#### ABOUT THIS TASK
Once the line containing "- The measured" has been copied, stop; copy every line before it exactly, beginning with the first line of the material below.
-------
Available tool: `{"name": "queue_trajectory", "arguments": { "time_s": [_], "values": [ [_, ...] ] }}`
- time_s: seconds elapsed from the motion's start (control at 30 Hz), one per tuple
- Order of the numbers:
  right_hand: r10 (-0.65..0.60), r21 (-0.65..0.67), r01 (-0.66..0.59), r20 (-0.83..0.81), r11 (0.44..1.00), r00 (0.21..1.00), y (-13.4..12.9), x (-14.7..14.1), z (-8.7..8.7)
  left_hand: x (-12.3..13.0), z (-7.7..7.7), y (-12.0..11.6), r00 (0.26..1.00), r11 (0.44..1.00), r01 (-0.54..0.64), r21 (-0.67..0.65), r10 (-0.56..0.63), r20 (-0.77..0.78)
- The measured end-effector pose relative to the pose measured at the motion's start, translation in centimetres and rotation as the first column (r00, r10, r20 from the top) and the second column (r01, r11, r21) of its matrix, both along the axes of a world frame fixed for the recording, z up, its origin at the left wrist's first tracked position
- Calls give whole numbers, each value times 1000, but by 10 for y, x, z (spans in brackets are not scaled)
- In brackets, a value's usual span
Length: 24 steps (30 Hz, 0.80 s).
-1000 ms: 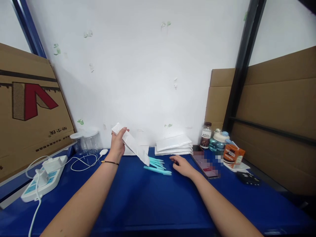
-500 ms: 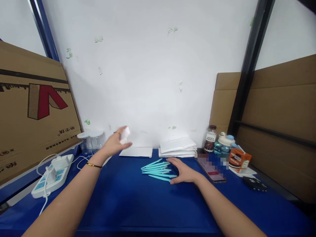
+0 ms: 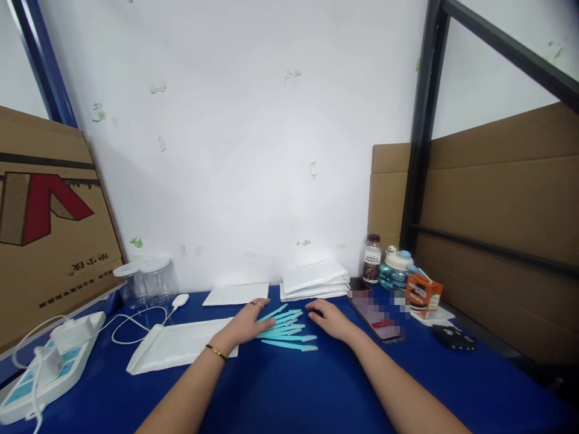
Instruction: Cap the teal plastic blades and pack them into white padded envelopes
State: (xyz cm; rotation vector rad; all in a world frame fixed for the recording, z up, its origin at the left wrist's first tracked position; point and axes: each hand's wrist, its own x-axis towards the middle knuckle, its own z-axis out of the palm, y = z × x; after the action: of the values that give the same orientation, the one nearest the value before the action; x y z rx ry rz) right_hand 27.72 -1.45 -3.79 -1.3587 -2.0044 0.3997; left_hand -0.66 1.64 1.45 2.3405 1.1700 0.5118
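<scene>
On the blue tabletop (image 3: 289, 392), slim turquoise plastic-looking sticks (image 3: 289, 345) lie fanned, apparently to show each separately. The left hand (image 3: 246, 322) covers their left ends, its grip indeterminate; the right hand (image 3: 332, 319), fingers loosely parted, holds nothing visible. A flat white rectangular packet (image 3: 181, 345) lies leftward.

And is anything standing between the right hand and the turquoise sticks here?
Nothing visible does: only blue tabletop shows between the right hand and the turquoise sticks. The left hand is at their left ends, and the phone lies to the right of the right hand.
</scene>
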Motion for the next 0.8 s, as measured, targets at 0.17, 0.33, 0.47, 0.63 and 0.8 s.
{"name": "queue_trajectory", "arguments": {
  "time_s": [0.17, 0.33, 0.47, 0.63, 0.8],
  "values": [
    [49, 10, -49, -7, 999, 999, -3, 3, 1, 49, -22, -15, 950, 994, 98, -42, -106, -295],
    [-1, 6, 1, 12, 1000, 1000, -3, 14, 4, 55, -30, -54, 924, 978, 204, -50, -209, -319],
    [19, 10, -19, 25, 1000, 1000, -5, 11, 6, 55, -27, -68, 943, 978, 203, -55, -211, -259],
    [68, 35, -69, 40, 997, 997, -9, 2, 7, 53, -23, -32, 993, 999, -4, 43, 10, -120],
    [87, 39, -91, 86, 995, 992, -4, -9, 3, 54, -31, 3, 995, 1000, 13, -7, -13, -98]
  ]
}}
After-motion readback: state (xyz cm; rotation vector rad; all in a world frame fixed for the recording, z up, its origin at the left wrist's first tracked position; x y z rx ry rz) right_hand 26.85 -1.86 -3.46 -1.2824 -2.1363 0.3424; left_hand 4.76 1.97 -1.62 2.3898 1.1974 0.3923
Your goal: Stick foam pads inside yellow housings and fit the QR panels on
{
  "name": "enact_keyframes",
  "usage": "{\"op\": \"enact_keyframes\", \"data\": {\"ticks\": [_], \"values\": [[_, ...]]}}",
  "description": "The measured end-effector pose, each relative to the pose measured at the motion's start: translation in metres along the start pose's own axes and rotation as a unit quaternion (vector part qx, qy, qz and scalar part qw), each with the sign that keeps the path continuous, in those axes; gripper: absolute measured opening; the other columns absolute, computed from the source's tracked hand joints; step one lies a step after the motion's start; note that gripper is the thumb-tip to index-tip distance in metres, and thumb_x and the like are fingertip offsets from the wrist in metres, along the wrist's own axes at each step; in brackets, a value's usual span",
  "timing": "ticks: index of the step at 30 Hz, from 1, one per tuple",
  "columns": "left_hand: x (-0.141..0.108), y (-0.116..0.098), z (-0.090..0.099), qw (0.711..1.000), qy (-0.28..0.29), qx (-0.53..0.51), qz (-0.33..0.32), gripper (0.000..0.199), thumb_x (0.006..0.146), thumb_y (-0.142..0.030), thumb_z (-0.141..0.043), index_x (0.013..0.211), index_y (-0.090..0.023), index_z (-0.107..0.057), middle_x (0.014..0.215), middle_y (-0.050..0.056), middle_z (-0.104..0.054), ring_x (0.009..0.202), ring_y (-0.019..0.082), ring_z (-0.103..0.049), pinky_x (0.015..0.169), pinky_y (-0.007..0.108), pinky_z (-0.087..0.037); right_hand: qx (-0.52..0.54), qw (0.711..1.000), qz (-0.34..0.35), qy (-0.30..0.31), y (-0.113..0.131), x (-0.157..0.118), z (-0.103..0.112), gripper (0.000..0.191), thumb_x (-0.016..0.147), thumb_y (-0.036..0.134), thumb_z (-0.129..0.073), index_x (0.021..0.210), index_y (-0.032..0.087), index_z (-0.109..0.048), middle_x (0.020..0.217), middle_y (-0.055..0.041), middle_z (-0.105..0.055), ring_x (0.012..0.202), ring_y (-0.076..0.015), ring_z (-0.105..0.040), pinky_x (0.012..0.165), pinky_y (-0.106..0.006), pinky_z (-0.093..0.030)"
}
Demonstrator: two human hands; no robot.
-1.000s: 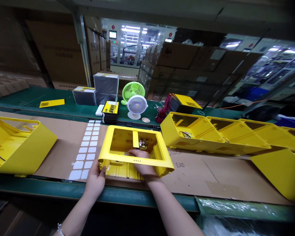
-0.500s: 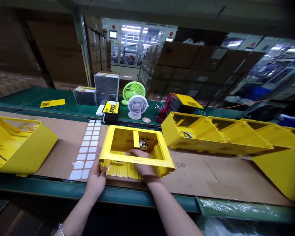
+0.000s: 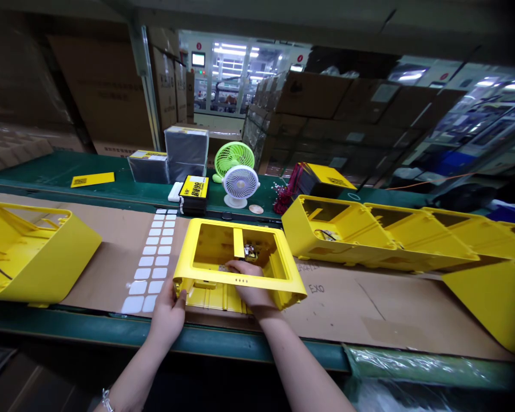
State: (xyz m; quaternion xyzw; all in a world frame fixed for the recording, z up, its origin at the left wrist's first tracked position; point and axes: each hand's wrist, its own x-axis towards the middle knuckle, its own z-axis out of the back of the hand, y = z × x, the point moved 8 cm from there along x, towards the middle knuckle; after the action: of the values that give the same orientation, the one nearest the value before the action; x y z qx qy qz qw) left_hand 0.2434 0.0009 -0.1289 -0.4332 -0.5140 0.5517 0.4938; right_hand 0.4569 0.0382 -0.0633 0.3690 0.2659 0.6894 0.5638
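In front of me a yellow plastic housing (image 3: 217,276) with a rectangular window and a crossbar stands on the cardboard. My left hand (image 3: 169,313) grips its left front corner, thumb on the near side. Through the open front, my right hand (image 3: 257,296) reaches inside, partly covered by the front bar. Its fingers look bent together; their tips and whatever they hold are hidden. Beyond them, a small part with wires (image 3: 249,252) shows inside the housing. Left of it lies a sheet of white square stickers (image 3: 146,261).
Another yellow housing (image 3: 64,257) stands at the left, and a row of similar housings (image 3: 347,249) at the right. Behind are a green fan (image 3: 234,155), a white fan (image 3: 241,183), a stack of yellow-black cards (image 3: 195,191) and red wires (image 3: 286,197). Cardboard (image 3: 339,303) covers the bench.
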Motion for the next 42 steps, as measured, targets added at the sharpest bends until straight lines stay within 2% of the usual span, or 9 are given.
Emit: {"op": "enact_keyframes", "data": {"ticks": [14, 20, 31, 36, 42], "values": [[0.0, 0.003, 0.001, 1.0, -0.003, 0.002, 0.0, 0.04, 0.081, -0.044, -0.054, 0.113, -0.02, -0.048, 0.107, 0.008, -0.061, 0.097, 0.022, -0.058, 0.085, 0.034, -0.046, -0.003, 1.0, -0.005, 0.021, 0.0, 0.001, -0.002, 0.018, 0.081, 0.029, -0.052, 0.085, 0.022, -0.068, 0.085, -0.0001, -0.068, 0.077, -0.0172, -0.061, 0.067, -0.025, -0.045], [-0.001, 0.003, 0.0, 1.0, 0.0, 0.001, 0.004, 0.039, 0.081, -0.043, -0.053, 0.112, -0.02, -0.048, 0.106, 0.008, -0.06, 0.096, 0.021, -0.058, 0.085, 0.033, -0.046, -0.011, 1.0, -0.006, 0.023, 0.001, 0.002, -0.002, 0.021, 0.084, 0.035, -0.051, 0.083, 0.022, -0.068, 0.081, 0.0005, -0.068, 0.073, -0.0164, -0.06, 0.064, -0.024, -0.044], [0.0, 0.005, 0.001, 1.0, -0.007, -0.004, 0.01, 0.044, 0.079, -0.047, -0.055, 0.113, -0.019, -0.048, 0.107, 0.009, -0.062, 0.097, 0.023, -0.06, 0.084, 0.035, -0.047, -0.034, 0.998, -0.005, 0.044, 0.002, 0.003, -0.002, 0.019, 0.08, 0.021, -0.049, 0.087, 0.023, -0.067, 0.087, 0.001, -0.068, 0.079, -0.016, -0.06, 0.067, -0.024, -0.043], [0.0, 0.004, 0.001, 1.0, -0.01, -0.004, 0.005, 0.044, 0.079, -0.046, -0.054, 0.113, -0.018, -0.048, 0.106, 0.009, -0.062, 0.097, 0.023, -0.06, 0.084, 0.035, -0.047, -0.054, 0.996, -0.023, 0.071, -0.001, 0.003, -0.006, 0.02, 0.082, 0.028, -0.048, 0.083, 0.023, -0.067, 0.083, 0.0013, -0.068, 0.076, -0.0161, -0.061, 0.065, -0.024, -0.043], [-0.001, -0.001, 0.0, 1.0, -0.007, 0.006, -0.001, 0.04, 0.08, -0.042, -0.054, 0.112, -0.019, -0.049, 0.103, 0.009, -0.063, 0.095, 0.023, -0.06, 0.083, 0.034, -0.047, -0.101, 0.989, -0.07, 0.087, -0.01, 0.005, -0.011, 0.036, 0.09, 0.04, -0.037, 0.088, 0.023, -0.068, 0.085, -0.0016, -0.069, 0.077, -0.0178, -0.062, 0.067, -0.026, -0.046]]}}
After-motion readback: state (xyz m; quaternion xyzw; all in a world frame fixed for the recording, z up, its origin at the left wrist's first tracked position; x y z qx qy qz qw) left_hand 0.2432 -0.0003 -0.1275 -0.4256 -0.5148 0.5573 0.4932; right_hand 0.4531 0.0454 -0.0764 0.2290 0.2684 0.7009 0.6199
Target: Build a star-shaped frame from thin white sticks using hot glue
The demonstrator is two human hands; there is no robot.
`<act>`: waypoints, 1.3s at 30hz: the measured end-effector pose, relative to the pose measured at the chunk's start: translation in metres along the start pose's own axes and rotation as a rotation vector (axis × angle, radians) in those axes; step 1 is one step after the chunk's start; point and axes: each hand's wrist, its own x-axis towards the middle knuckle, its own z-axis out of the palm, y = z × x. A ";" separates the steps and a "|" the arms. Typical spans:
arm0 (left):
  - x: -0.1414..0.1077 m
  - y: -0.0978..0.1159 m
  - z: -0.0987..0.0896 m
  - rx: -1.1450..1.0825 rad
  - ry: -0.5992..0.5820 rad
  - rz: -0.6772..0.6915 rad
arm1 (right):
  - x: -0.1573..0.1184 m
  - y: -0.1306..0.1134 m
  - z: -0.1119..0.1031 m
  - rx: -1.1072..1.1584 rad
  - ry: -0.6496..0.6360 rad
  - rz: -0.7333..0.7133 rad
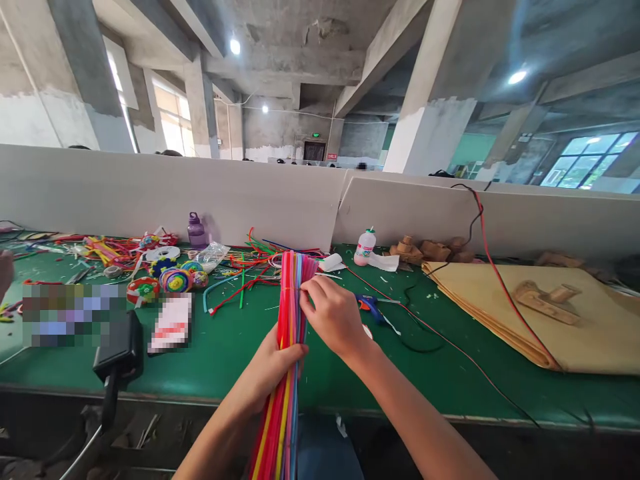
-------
#### RESULT OF THIS EXERCISE
Available tool: `{"name": "queue_trajectory", "arguments": { "time_s": [_], "values": [ [_, ...] ] }}`
- time_s: seconds elapsed from the motion's start (control at 30 Hz), one per tuple
- Order of the numbers:
  right_hand: r10 (-0.65..0.60), r21 (-0.65..0.67), r01 (-0.66..0.59), r20 (-0.83..0.81), r11 (0.44..1.00), r00 (0.21..1.00), y (-13.4..12.9), x (-14.7..14.1), z (-8.7..8.7)
  left_hand: x (-12.3..13.0), z (-7.7..7.7), y (-12.0..11.6), r00 (0.26..1.00), r11 (0.44..1.00), r01 (-0.54..0.64), r21 (-0.67..0.65), r10 (-0.56..0.63), r20 (-0.77..0.78)
- The measured end-effector pose relative to the pose measured at the motion's start, translation in centimetres and rotation as the first column (r00, r10, r20 from the top) and the second column (r01, r11, r21) of its matrix, both along the axes of a world frame fixed for the recording, z up, its origin at the left wrist's first tracked position

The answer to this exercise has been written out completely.